* Your task
Type out all the records word for word. Any pictures are to be left out.

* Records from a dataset
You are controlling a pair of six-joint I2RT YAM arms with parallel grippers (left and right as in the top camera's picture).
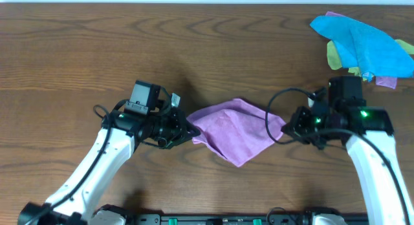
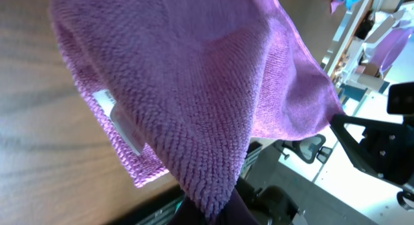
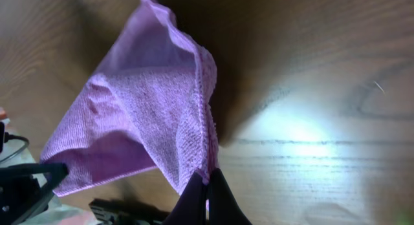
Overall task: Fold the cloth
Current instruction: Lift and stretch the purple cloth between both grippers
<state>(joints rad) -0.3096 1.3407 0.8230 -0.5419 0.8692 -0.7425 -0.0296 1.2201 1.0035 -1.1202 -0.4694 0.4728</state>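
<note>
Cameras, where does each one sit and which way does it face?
Overhead: above the table, looking straight down on the cloth held between the left gripper and right gripper; both arms show.
Left wrist: on the left arm, facing along its fingertips at the pinched cloth corner; only the fingertips show.
Right wrist: on the right arm, facing down its fingertips at the opposite corner and the table.
Shared: all three see the cloth; the wrist views see it from opposite ends.
</note>
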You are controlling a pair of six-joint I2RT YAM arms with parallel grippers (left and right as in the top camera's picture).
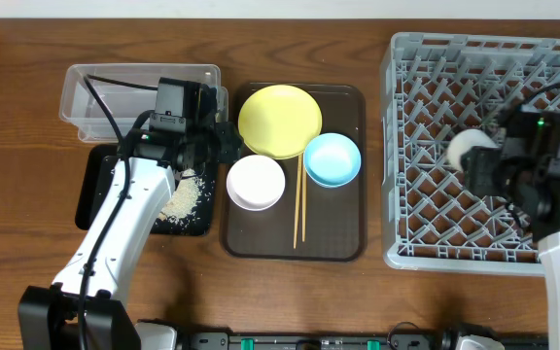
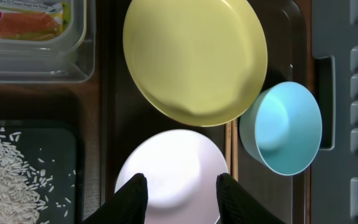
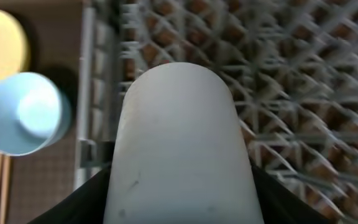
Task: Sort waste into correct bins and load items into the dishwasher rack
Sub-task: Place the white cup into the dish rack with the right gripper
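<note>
While my right claw (image 3: 179,208) is clamping the cup (image 3: 179,137) above the rack (image 3: 291,93), my left claw (image 2: 182,200) is gaping over the white bowl (image 2: 173,158).

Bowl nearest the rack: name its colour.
Light blue; the bowl shows best in the left wrist view.

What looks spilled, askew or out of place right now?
Nothing stands out. The rice lies inside the black tray, and the right hand holds the cup over the rack.
</note>
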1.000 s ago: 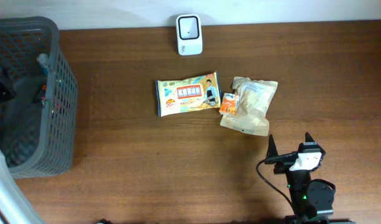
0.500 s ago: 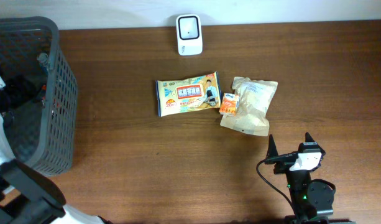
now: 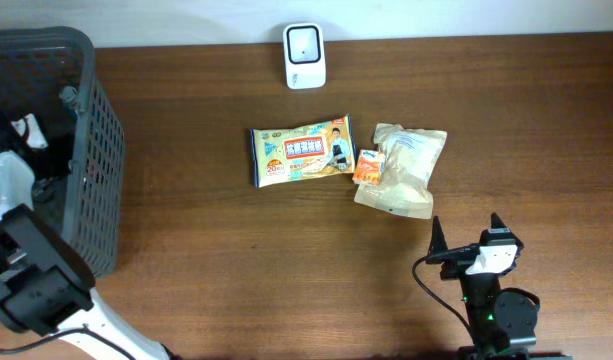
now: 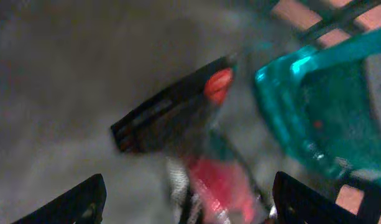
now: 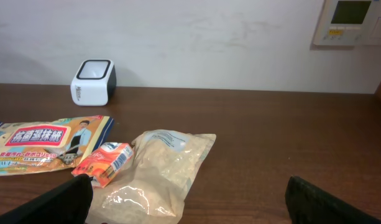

* Output below
You are controlling a pair of six-joint I2RT YAM arms with parallel grippers (left and right as in the top camera's picture).
Overall task: Fold the cloth
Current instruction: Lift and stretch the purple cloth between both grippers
<state>(joints rad) -0.3096 1.3407 0.8230 -0.5419 0.8692 -0.7425 -0.0296 1.2201 1.0035 -1.1202 -0.4694 0.4728</state>
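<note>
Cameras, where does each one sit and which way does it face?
Overhead: above the table, looking straight down on the cloth held between the left gripper and right gripper; both arms show.
Left wrist: on the left arm, facing along its fingertips at the pinched cloth corner; only the fingertips show.
Right wrist: on the right arm, facing down its fingertips at the opposite corner and the table.
Shared: all three see the cloth; the wrist views see it from opposite ends.
</note>
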You are controlling a pair of six-joint I2RT YAM arms with parallel grippers (left and right as in the top camera's picture).
Task: Sort waste into correct bins and load items into the dishwasher rack
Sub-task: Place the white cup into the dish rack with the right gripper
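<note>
While my right claw (image 3: 179,208) is clamping the cup (image 3: 179,137) above the rack (image 3: 291,93), my left claw (image 2: 182,200) is gaping over the white bowl (image 2: 173,158).

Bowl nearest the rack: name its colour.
Light blue; the bowl shows best in the left wrist view.

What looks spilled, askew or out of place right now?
Nothing stands out. The rice lies inside the black tray, and the right hand holds the cup over the rack.
</note>
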1.000 s ago: 
0.500 s ago: 
now: 
now: 
now: 

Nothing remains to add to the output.